C’è un Paese che muore ogni giorno di un male antico che lo consuma dall’interno. Questo tarlo ha un nome: corruzione.
“La corruzione è una nemica della Repubblica. E i corrotti devono essere colpiti senza nessun attenuante, senza nessuna pietà”. Così diceva Sandro Pertini.

Eppure di pietà ne abbiamo avuta fin troppa. E di attenuanti ne abbiamo costruite, una dopo l’altra, come fossimo complici di questo cancro che mangia lo Stato, che svuota la democrazia.
Perché non c’è dittatura più sottile della corruzione: non si vede, non marcia in parata, non indossa uniformi. Si annida nei corridoi degli enti pubblici, nel parlamento, nel governo, nelle regioni, negli ospedali e nelle Asl, nei cantieri.
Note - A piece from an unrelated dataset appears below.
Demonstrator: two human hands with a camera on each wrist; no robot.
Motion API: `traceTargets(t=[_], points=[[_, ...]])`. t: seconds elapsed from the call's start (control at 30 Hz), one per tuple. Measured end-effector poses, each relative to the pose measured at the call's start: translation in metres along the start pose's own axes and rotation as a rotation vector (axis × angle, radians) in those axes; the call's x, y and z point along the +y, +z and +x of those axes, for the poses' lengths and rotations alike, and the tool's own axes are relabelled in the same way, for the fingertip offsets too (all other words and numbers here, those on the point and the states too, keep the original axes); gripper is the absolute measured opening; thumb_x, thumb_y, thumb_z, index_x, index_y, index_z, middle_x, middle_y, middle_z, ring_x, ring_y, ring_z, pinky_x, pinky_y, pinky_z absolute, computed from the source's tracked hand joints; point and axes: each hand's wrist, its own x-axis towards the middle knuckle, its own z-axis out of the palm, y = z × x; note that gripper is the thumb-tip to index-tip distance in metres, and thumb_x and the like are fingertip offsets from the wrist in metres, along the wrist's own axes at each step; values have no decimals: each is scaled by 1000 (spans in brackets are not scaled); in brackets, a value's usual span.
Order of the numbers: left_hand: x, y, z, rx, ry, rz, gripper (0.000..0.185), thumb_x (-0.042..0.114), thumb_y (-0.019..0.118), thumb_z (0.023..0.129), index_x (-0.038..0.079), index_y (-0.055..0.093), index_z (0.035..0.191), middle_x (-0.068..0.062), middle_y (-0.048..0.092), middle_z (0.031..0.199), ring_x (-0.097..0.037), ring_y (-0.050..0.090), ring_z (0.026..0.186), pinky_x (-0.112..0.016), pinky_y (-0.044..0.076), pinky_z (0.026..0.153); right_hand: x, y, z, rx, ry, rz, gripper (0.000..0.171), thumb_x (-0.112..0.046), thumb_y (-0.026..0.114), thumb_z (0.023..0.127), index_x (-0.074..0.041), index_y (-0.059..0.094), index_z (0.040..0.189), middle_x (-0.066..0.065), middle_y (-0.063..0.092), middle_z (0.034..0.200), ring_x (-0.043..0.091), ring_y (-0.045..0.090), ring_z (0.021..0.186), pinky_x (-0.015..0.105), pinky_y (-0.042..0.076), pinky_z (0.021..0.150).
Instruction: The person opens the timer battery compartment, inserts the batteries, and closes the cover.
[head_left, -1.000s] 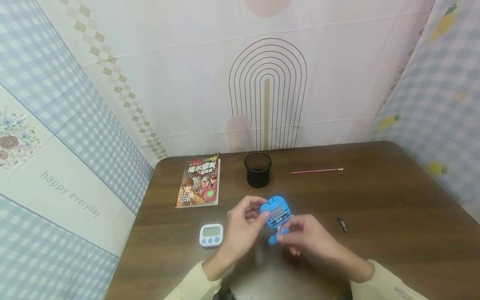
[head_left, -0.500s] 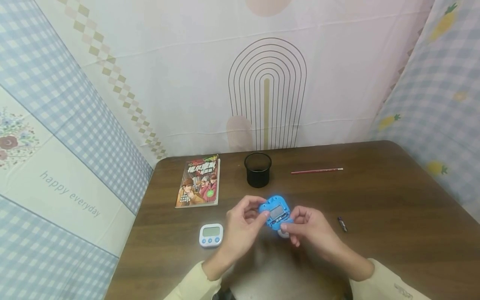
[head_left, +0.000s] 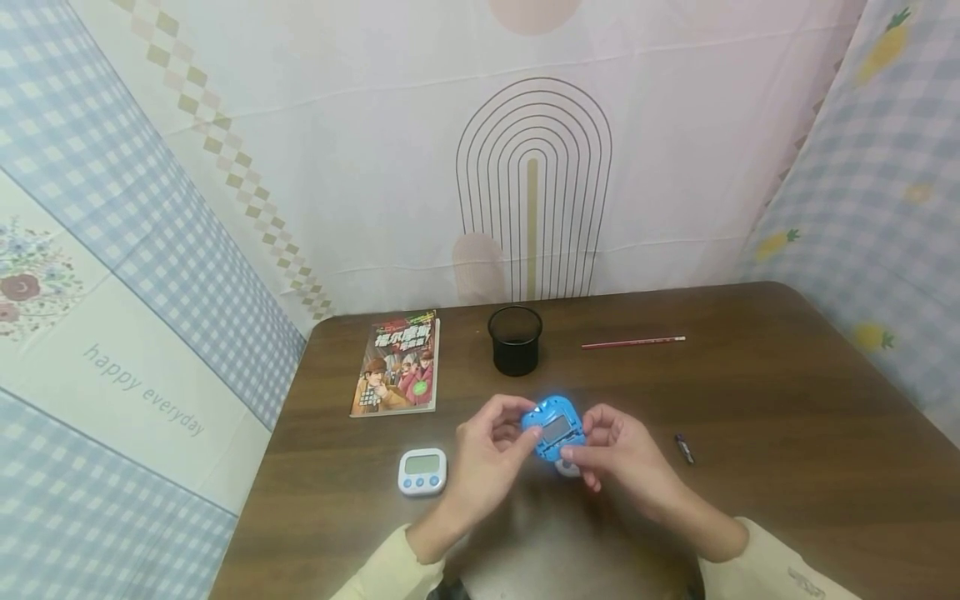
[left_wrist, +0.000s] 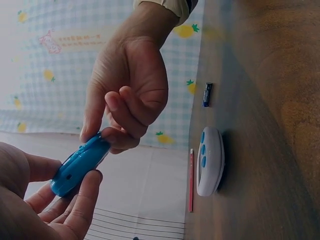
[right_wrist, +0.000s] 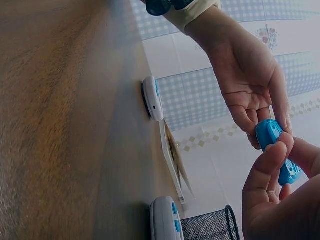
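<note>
Blue plastic fills the middle of my view: a small blue timer (head_left: 553, 428) held above the brown surface (head_left: 787, 417), my left hand (head_left: 487, 454) gripping its left edge with curled fingers (left_wrist: 80, 197) and my right hand (head_left: 618, 454) pinching its right edge. Just under my right hand I see a white timer (head_left: 567, 468) lying on the surface, and another white timer (head_left: 422, 472) sits to the left. Farther back I see a book (head_left: 397, 363), a black mesh cup (head_left: 514, 340) and a red pencil (head_left: 633, 342), with a small battery (head_left: 684, 448) to the right.

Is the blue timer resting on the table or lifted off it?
Lifted: both hands, left hand and right hand, pinch the blue timer above the table.
</note>
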Motion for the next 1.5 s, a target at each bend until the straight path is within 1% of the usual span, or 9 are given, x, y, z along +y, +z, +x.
traceTargets(t=[0.17, 0.33, 0.5, 0.7, 0.87, 0.97, 1.2, 1.33, 1.5], points=[[-1, 0, 0, -5, -2, 6, 24, 15, 76, 99, 14, 70, 122, -6, 77, 112, -16, 73, 91, -26, 64, 80, 0, 1, 0, 27, 14, -10, 35, -14, 80, 95, -4, 51, 109, 8, 71, 79, 14, 61, 58, 26, 56, 56], [-2, 0, 0, -4, -8, 19, 25, 14, 77, 98, 15, 71, 122, -3, 77, 111, -14, 73, 92, -27, 64, 81, -1, 2, 0, 56, 25, -39, 39, -14, 82, 93, -3, 49, 113, 7, 69, 83, 16, 60, 59, 28, 56, 56], [-2, 0, 0, -11, -12, 16, 25, 14, 77, 98, 16, 71, 122, -2, 76, 111, -13, 74, 92, -27, 64, 81, -1, 3, 0, 64, 35, -68, 46, -15, 83, 92, -1, 49, 119, 11, 70, 89, 18, 59, 61, 29, 56, 55], [-2, 0, -1, -16, 2, 16, 25, 13, 77, 98, 15, 70, 122, -3, 76, 111, -13, 73, 91, -27, 64, 80, -1, 4, 0, 71, 46, -112, 52, -18, 83, 93, 3, 49, 125, 12, 69, 91, 19, 59, 64, 29, 56, 57], [-1, 0, 0, -16, 2, 22, 25, 15, 77, 98, 16, 70, 122, -1, 76, 110, -13, 73, 91, -27, 64, 81, 0, 3, 1, 42, 26, -113, 53, -19, 81, 95, 7, 49, 129, 12, 70, 92, 17, 60, 63, 30, 57, 59], [-1, 0, 0, -14, 5, 23, 24, 15, 77, 99, 16, 71, 122, -2, 76, 110, -13, 73, 92, -27, 64, 81, 1, 3, 2, 6, -4, -103, 50, -18, 78, 97, 10, 51, 130, 18, 71, 96, 16, 62, 63, 30, 59, 60], [-2, 0, 1, -7, 5, 20, 24, 14, 77, 98, 15, 70, 122, -3, 77, 111, -14, 74, 92, -27, 64, 81, 5, 5, 2, -48, -60, -95, 43, -17, 73, 101, 8, 53, 129, 32, 68, 101, 19, 68, 69, 34, 64, 67], [-3, 0, 1, -4, 12, 22, 24, 15, 77, 99, 14, 71, 122, -5, 77, 111, -14, 73, 92, -26, 64, 81, 5, 5, 2, -58, -78, -81, 48, -17, 71, 103, 12, 48, 133, 32, 67, 103, 20, 71, 73, 34, 65, 71], [-2, 0, 1, -7, 5, 19, 25, 15, 76, 99, 15, 70, 123, -2, 77, 113, -14, 73, 94, -27, 64, 84, 4, 5, 0, -42, -71, -95, 50, -18, 71, 103, 12, 48, 135, 26, 70, 103, 20, 70, 74, 31, 64, 75]])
In Calabria come in tutta Italia la corruzione dilaga.

Papa Francesco diceva: “La corruzione uccide il futuro”. E qui, da noi, di futuro si muore un po’ ogni giorno. Perché la corruzione non è un peccato astratto, non è solo bustarelle e conti esteri. È cemento scadente che crolla e seppellisce. È un ponte che si sbriciola. È un’aula universitaria finta, una laurea comprata, un vaccino fantasma.
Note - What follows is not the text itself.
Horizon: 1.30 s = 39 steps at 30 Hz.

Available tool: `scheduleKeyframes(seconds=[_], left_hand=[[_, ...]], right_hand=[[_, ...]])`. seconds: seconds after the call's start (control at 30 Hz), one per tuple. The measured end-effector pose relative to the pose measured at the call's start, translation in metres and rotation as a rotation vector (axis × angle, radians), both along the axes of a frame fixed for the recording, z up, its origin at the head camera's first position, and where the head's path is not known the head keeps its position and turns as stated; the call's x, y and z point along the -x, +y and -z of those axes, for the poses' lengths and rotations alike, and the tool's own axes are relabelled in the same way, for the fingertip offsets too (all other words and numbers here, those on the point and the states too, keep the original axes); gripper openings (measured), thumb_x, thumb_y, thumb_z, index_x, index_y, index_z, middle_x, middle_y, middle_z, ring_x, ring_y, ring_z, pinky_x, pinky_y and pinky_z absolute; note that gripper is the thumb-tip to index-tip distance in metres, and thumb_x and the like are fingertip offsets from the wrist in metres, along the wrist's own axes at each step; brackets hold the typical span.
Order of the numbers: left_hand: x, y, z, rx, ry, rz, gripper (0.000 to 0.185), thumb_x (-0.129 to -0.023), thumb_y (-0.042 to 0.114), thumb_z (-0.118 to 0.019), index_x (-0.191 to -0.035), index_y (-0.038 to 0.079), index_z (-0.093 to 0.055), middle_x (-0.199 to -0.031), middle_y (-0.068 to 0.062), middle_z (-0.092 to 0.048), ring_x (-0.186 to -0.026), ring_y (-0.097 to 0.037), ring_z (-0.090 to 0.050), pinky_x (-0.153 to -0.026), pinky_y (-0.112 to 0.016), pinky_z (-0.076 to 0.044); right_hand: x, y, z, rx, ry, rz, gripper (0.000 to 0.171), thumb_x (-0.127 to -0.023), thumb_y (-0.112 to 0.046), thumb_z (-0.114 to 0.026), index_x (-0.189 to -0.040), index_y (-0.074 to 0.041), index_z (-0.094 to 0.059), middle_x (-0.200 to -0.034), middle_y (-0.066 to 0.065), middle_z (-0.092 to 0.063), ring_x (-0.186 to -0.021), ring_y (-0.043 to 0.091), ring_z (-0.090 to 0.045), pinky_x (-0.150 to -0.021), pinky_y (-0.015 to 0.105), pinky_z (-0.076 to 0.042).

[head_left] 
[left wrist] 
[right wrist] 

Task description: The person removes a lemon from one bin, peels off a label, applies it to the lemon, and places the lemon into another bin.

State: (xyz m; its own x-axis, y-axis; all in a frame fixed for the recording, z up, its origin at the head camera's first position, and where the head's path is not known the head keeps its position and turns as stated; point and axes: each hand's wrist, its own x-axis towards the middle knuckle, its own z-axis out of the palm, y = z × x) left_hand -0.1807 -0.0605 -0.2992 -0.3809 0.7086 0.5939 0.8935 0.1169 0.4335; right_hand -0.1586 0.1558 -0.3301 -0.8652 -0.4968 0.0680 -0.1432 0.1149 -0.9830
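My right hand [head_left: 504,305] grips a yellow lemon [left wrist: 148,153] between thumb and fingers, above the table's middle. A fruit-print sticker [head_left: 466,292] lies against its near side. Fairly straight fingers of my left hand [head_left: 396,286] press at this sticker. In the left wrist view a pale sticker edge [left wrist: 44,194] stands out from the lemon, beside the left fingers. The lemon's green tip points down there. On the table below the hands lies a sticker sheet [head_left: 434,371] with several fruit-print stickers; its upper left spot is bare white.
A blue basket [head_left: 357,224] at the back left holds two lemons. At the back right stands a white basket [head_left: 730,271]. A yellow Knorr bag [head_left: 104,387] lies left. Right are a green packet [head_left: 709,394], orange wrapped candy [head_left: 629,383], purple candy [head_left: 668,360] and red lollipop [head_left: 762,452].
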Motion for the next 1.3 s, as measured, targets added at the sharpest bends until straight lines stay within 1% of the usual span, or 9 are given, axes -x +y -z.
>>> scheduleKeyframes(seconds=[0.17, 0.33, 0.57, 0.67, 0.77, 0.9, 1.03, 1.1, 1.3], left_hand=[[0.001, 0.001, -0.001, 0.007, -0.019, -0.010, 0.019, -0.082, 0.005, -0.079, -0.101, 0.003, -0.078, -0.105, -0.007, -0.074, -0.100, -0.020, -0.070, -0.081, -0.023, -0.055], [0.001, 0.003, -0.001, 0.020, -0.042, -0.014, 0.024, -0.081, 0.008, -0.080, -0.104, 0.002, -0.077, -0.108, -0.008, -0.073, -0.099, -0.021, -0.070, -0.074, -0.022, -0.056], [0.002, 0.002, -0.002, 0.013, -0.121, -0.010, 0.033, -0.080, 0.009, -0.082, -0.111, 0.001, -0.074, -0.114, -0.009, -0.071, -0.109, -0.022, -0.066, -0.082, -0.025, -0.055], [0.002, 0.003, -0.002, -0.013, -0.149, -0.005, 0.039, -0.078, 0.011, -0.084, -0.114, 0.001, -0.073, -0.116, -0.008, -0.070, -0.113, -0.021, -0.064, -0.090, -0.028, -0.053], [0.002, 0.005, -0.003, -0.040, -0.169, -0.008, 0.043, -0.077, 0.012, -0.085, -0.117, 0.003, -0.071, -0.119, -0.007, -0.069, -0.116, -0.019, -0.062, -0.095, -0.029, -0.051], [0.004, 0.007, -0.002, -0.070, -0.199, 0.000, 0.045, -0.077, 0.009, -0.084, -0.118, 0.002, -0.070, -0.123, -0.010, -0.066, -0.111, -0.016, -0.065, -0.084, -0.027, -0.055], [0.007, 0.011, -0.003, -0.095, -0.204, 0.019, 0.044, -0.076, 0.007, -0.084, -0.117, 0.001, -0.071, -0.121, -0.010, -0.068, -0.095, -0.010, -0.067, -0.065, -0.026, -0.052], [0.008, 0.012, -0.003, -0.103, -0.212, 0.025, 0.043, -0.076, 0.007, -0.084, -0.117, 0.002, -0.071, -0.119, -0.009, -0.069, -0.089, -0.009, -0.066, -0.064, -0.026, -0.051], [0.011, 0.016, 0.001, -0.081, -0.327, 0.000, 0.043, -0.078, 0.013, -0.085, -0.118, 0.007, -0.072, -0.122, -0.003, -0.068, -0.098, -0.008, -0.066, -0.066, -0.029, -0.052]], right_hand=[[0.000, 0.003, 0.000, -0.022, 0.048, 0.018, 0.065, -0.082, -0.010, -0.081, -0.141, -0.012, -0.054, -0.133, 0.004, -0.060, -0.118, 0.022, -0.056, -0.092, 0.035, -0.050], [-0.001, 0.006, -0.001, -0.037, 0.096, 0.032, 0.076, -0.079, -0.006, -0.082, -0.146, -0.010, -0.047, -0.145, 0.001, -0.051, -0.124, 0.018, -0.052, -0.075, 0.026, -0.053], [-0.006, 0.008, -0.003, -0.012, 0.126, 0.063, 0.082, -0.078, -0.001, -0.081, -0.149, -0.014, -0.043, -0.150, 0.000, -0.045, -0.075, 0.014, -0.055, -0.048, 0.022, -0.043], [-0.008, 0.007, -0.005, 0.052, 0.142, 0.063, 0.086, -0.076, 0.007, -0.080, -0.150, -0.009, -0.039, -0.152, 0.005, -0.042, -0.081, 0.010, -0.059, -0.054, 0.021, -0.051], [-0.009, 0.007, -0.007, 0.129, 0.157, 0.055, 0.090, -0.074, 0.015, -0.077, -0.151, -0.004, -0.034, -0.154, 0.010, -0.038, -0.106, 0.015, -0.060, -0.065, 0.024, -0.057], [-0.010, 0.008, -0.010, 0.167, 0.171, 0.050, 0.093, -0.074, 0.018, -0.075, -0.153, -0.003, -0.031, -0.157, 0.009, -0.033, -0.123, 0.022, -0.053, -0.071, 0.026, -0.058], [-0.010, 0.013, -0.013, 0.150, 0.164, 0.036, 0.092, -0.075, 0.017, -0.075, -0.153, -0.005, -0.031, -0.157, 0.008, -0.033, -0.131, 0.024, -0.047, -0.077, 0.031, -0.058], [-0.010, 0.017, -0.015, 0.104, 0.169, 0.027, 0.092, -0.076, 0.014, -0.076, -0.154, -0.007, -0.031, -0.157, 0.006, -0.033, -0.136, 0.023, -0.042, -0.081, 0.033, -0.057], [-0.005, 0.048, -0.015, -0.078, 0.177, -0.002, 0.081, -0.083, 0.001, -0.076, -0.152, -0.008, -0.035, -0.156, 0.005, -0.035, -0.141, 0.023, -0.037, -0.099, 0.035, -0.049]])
Nella nuova mappa dell’infamia, l’Italia si ritrova 52ª su 180 Paesi per trasparenza. E non serve a nulla vantarsi di essere migliorati di qualche punto se, intanto, si fanno leggi che depotenziano i reati. Se si svuotano i controlli. Se si finge di lottare mentre si chiude un occhio, anzi due.
Perché la verità è che la corruzione, qui, non è un incidente: è sistema. È cultura. È continuità storica di classi dirigenti che si autoassolvono, e che dominano anche quell’informazione compiacente che nasconde le notizie e oscura i furti dei potenti di turno, che dosano lo scandalo come un calmante. Noi abbiamo scelto di raccontare la verità, sempre e comunque. Perché la verità è rivoluzionaria.

La verità è questa: la corruzione è la resa dello Stato. Finché non costruiremo un’educazione alla legalità che valga più di mille sermoni, finché non daremo alle nuove generazioni un’idea di Stato che non sia un’anticamera per mendicanti in fila davanti a un faccendiere, finché non impareremo a votare senza consegnarci ai burattinai né inginocchiarci alle anime nere. Finché continueremo a pregare giustizia sperando che ce la regali un giudice — allora nulla cambierà.